- Task: In the records that follow, the lines from the one containing "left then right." to the one containing "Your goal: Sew", inclusive, are to be given again exactly.
-------- Records for this exercise --------
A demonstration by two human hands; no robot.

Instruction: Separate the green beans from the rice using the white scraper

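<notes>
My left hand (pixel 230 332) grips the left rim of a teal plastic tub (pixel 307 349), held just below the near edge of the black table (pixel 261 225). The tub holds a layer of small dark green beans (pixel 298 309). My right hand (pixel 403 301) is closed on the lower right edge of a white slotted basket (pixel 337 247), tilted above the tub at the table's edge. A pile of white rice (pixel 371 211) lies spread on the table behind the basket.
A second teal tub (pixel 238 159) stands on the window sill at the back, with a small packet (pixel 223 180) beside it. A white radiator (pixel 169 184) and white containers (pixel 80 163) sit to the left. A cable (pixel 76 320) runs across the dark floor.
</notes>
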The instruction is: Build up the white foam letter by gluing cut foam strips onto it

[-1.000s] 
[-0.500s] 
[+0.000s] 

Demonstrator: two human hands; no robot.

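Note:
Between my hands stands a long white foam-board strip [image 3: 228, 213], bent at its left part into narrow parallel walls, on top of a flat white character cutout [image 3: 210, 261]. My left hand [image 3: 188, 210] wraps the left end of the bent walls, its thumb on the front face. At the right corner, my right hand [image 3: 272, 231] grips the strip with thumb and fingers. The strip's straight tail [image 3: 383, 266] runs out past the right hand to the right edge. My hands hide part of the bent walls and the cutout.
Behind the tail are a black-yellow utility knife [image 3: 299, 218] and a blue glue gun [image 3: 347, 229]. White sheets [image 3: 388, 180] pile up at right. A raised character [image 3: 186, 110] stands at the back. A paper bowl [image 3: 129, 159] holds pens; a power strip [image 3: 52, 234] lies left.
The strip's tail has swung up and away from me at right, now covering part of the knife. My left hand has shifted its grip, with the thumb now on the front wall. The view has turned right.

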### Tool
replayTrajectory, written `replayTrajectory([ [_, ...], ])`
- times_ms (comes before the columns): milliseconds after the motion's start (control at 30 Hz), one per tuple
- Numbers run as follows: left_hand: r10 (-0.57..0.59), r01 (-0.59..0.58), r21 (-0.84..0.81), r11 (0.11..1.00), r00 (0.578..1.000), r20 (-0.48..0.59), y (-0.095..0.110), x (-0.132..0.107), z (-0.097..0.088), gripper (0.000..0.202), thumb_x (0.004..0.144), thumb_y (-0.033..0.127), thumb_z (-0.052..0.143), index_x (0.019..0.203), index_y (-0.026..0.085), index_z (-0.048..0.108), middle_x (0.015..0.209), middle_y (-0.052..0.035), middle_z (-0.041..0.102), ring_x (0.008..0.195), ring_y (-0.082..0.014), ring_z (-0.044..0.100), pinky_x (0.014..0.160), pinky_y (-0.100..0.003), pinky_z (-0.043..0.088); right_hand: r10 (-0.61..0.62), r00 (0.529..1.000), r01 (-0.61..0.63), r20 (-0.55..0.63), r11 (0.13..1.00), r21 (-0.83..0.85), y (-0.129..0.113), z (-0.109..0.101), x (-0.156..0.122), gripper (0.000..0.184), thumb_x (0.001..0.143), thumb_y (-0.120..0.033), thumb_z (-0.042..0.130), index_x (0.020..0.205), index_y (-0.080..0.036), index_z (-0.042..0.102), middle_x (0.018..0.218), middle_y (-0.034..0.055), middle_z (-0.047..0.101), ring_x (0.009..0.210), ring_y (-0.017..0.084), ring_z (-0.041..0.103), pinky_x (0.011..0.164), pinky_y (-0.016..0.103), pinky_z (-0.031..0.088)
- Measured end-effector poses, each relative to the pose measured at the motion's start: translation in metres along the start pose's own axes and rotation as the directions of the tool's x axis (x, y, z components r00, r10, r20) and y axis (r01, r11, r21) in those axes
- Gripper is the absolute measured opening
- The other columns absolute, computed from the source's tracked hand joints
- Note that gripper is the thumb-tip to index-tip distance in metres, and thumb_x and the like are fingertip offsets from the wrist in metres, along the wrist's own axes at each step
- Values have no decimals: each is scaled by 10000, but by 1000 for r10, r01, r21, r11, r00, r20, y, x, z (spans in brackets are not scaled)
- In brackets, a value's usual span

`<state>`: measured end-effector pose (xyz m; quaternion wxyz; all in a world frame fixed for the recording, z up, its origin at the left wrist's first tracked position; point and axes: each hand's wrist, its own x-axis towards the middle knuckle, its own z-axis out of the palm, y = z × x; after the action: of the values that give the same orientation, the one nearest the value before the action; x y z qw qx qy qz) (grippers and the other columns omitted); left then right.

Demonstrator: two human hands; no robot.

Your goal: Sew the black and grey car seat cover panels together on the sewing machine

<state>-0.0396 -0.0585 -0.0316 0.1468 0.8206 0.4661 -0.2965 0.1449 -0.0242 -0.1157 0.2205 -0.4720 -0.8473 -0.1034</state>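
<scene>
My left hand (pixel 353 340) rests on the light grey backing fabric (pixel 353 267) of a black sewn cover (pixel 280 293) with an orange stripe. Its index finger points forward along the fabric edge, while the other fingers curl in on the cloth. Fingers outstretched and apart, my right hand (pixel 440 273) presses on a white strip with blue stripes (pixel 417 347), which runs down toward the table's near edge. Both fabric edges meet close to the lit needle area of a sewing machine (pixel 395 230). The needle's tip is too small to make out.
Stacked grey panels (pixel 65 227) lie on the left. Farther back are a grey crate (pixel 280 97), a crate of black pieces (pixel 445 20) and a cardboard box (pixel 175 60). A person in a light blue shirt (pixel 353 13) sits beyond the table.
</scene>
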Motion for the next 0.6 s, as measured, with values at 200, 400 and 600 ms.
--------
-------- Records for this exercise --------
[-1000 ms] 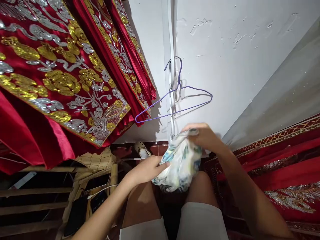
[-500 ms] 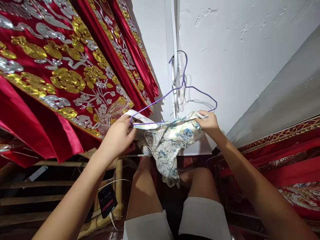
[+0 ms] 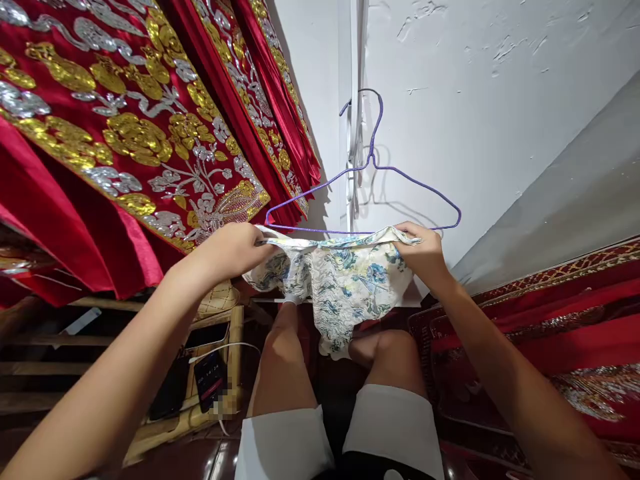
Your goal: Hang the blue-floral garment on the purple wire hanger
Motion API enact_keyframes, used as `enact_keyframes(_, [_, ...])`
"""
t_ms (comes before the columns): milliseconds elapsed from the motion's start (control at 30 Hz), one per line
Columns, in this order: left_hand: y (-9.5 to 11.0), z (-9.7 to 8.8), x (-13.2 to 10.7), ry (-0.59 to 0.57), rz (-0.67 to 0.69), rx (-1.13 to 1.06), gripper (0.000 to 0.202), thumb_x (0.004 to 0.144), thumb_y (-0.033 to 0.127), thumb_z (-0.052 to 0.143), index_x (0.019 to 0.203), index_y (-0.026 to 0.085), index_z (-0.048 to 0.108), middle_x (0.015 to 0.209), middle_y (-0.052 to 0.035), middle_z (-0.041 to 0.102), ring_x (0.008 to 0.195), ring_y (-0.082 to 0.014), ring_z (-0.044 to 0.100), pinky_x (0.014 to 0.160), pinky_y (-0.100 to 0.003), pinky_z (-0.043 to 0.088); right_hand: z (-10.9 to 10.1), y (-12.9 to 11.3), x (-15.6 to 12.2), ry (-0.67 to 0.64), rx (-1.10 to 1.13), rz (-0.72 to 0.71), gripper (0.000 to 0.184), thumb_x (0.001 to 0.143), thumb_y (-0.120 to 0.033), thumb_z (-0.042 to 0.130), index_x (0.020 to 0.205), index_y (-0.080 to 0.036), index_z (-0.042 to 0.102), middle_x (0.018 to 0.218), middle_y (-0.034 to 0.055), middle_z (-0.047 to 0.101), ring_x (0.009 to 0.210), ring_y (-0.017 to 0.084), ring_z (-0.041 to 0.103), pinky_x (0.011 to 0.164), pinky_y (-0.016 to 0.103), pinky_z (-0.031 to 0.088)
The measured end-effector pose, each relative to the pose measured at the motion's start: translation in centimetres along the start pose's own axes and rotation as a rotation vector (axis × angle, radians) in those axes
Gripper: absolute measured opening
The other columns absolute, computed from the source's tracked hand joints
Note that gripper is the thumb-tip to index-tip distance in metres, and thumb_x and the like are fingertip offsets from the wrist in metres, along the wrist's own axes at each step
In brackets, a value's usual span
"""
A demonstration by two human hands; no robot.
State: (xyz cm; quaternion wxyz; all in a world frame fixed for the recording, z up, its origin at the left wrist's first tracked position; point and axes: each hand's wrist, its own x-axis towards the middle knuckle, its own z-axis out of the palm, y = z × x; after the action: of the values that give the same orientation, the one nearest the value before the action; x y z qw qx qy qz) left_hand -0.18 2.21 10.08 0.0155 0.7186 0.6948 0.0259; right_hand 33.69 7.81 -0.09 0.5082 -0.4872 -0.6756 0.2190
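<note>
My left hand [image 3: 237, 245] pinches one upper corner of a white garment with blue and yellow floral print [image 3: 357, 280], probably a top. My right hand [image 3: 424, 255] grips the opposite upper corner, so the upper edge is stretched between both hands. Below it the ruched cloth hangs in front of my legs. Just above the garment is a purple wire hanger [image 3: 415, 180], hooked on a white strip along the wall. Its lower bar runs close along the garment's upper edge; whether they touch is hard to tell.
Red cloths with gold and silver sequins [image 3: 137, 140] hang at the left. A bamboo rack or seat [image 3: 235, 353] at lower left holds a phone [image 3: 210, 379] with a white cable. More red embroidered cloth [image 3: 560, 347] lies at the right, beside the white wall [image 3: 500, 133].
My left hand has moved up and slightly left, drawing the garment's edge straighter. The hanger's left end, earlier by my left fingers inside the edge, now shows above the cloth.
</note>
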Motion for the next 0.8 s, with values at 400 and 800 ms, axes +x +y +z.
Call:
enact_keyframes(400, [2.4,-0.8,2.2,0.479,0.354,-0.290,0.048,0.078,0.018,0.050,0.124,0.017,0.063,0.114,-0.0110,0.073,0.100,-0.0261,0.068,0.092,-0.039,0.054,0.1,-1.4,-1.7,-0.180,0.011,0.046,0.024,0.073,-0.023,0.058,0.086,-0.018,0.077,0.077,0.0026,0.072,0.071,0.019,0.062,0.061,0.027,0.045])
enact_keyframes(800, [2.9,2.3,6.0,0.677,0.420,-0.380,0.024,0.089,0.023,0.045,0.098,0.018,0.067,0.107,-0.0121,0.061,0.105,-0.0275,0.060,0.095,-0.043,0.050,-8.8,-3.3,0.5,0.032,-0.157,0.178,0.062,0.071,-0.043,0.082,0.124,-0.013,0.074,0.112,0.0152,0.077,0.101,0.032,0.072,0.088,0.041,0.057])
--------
- Result of the exercise:
`<state>`: measured end-effector pose (xyz m; quaternion wxyz; all in a world frame fixed for the recording, z up, its origin at the left wrist's first tracked position; point and axes: each hand's wrist, its own x-axis towards the middle knuckle, its own z-axis out of the palm, y = z × x; after the action: of the values that give the same orientation, the one nearest the value before the action; x y z qw qx qy qz) (grippers and the other columns omitted); left then right.

Demonstrator: two human hands; no robot.

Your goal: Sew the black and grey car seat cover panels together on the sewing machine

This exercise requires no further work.